Assigned task
Reproduce all of the material, keeping each line intact.

** Supplied data follows **

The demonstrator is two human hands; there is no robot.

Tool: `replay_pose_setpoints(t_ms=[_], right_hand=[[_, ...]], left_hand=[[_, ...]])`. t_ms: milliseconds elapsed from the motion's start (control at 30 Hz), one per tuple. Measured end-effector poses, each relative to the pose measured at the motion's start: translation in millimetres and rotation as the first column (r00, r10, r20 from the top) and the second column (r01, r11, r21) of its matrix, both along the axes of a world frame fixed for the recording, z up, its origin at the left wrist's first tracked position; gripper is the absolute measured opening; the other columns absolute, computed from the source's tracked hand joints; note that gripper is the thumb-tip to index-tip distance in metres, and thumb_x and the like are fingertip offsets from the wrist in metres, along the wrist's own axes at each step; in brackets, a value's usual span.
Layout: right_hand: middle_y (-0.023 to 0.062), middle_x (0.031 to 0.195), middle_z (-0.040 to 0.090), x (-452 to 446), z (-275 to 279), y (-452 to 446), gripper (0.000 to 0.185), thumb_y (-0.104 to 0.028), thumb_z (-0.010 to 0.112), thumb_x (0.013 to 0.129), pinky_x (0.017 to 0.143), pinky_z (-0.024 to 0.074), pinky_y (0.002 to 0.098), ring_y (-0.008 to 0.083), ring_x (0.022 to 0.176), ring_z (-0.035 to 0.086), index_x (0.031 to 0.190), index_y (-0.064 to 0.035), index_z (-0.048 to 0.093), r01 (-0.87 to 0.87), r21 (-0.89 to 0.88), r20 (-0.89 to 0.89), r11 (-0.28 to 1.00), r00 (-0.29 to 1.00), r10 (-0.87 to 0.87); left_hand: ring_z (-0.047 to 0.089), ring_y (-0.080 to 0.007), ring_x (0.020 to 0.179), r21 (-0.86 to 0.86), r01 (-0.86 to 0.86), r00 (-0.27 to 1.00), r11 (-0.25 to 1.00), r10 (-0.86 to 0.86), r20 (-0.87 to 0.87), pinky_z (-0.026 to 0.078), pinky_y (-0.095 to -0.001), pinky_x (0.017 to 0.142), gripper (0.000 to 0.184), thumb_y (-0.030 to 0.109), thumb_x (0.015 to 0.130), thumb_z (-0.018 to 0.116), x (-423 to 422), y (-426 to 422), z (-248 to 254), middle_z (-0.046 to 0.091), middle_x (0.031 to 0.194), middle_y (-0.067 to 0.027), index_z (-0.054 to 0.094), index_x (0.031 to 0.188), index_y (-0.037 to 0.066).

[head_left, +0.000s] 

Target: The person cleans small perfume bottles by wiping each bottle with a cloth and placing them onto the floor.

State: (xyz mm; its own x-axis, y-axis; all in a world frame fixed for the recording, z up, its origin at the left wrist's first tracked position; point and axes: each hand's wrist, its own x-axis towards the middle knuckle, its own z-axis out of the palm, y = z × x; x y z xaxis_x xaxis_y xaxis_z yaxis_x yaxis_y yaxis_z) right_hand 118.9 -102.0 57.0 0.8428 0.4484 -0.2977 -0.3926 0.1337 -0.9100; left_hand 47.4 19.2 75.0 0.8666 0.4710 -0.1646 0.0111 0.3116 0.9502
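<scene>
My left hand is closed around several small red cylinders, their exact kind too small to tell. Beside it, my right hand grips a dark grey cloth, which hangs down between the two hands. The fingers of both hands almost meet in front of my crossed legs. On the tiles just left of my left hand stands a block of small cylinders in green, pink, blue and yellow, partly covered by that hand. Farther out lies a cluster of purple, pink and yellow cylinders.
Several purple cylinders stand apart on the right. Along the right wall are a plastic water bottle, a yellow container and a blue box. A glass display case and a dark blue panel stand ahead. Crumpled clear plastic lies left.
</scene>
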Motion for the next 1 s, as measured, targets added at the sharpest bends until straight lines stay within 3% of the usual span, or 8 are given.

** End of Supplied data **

Reply to the exercise
The demonstrator is two human hands; there is no robot.

Tool: `replay_pose_setpoints(t_ms=[_], right_hand=[[_, ...]], left_hand=[[_, ...]])`. t_ms: milliseconds elapsed from the motion's start (control at 30 Hz), one per tuple. Measured end-effector poses, each relative to the pose measured at the motion's start: translation in millimetres and rotation as the first column (r00, r10, r20 from the top) and the second column (r01, r11, r21) of its matrix, both along the axes of a world frame fixed for the recording, z up, its origin at the left wrist's first tracked position; gripper is the absolute measured opening; the other columns absolute, computed from the source's tracked hand joints; note that gripper is the thumb-tip to index-tip distance in metres, and thumb_x and the like are fingertip offsets from the wrist in metres, along the wrist's own axes at each step; in brackets, a value's usual span.
Layout: right_hand: middle_y (-0.023 to 0.062), middle_x (0.031 to 0.195), middle_z (-0.040 to 0.090), x (-452 to 446), z (-275 to 279), y (-452 to 446), gripper (0.000 to 0.185), thumb_y (-0.104 to 0.028), thumb_z (-0.010 to 0.112), thumb_x (0.013 to 0.129), pinky_x (0.017 to 0.143), pinky_z (-0.024 to 0.074), pinky_y (0.002 to 0.098), ring_y (-0.008 to 0.083), ring_x (0.022 to 0.176), ring_z (-0.035 to 0.086), index_x (0.031 to 0.190), index_y (-0.064 to 0.035), index_z (-0.048 to 0.093), r01 (-0.87 to 0.87), r21 (-0.89 to 0.88), r20 (-0.89 to 0.89), r11 (-0.28 to 1.00), r00 (-0.29 to 1.00), r10 (-0.87 to 0.87); left_hand: ring_z (-0.047 to 0.089), ring_y (-0.080 to 0.007), ring_x (0.020 to 0.179), r21 (-0.86 to 0.86), r01 (-0.86 to 0.86), r00 (-0.27 to 1.00), r11 (-0.25 to 1.00), r10 (-0.86 to 0.86), r20 (-0.87 to 0.87), pinky_z (-0.026 to 0.078), pinky_y (-0.095 to -0.001), pinky_x (0.017 to 0.142), gripper (0.000 to 0.184), thumb_y (-0.030 to 0.109), thumb_x (0.015 to 0.130), thumb_z (-0.018 to 0.116), x (-423 to 422), y (-426 to 422), z (-248 to 254), middle_z (-0.046 to 0.091), middle_x (0.031 to 0.194), middle_y (-0.067 to 0.027), index_z (-0.054 to 0.094), index_x (0.031 to 0.188), index_y (-0.037 to 0.066).

[head_left, +0.000s] 

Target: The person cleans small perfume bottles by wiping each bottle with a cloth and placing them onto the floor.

State: (xyz mm; its own x-axis, y-axis; all in a world frame fixed for the recording, z up, its origin at the left wrist's first tracked position; point and axes: each hand's wrist, its own x-axis towards the middle knuckle, its own z-axis out of the palm, y = z × x; x y z xaxis_x xaxis_y xaxis_z yaxis_x yaxis_y yaxis_z) right_hand 118.9 -102.0 57.0 0.8428 0.4484 -0.2977 -0.3926 0.1337 -0.9100; left_hand 47.4 19.2 75.0 0.8666 0.4710 -0.1646 0.0111 0.3116 0.9502
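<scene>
My left hand is closed around several small red cylinders, their exact kind too small to tell. Beside it, my right hand grips a dark grey cloth, which hangs down between the two hands. The fingers of both hands almost meet in front of my crossed legs. On the tiles just left of my left hand stands a block of small cylinders in green, pink, blue and yellow, partly covered by that hand. Farther out lies a cluster of purple, pink and yellow cylinders.
Several purple cylinders stand apart on the right. Along the right wall are a plastic water bottle, a yellow container and a blue box. A glass display case and a dark blue panel stand ahead. Crumpled clear plastic lies left.
</scene>
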Motion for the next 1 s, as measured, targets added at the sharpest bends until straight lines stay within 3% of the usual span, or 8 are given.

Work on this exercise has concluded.